Print out the data below. Do not alter a single line.

----------

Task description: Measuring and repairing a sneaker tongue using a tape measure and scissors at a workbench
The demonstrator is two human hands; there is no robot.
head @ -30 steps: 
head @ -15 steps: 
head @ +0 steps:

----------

--- EXERCISE ANSWER ---
Task description: Measuring and repairing a sneaker tongue using a tape measure and scissors at a workbench
The demonstrator is two human hands; there is no robot.
head @ -30 steps: 
head @ -15 steps: 
head @ +0 steps:

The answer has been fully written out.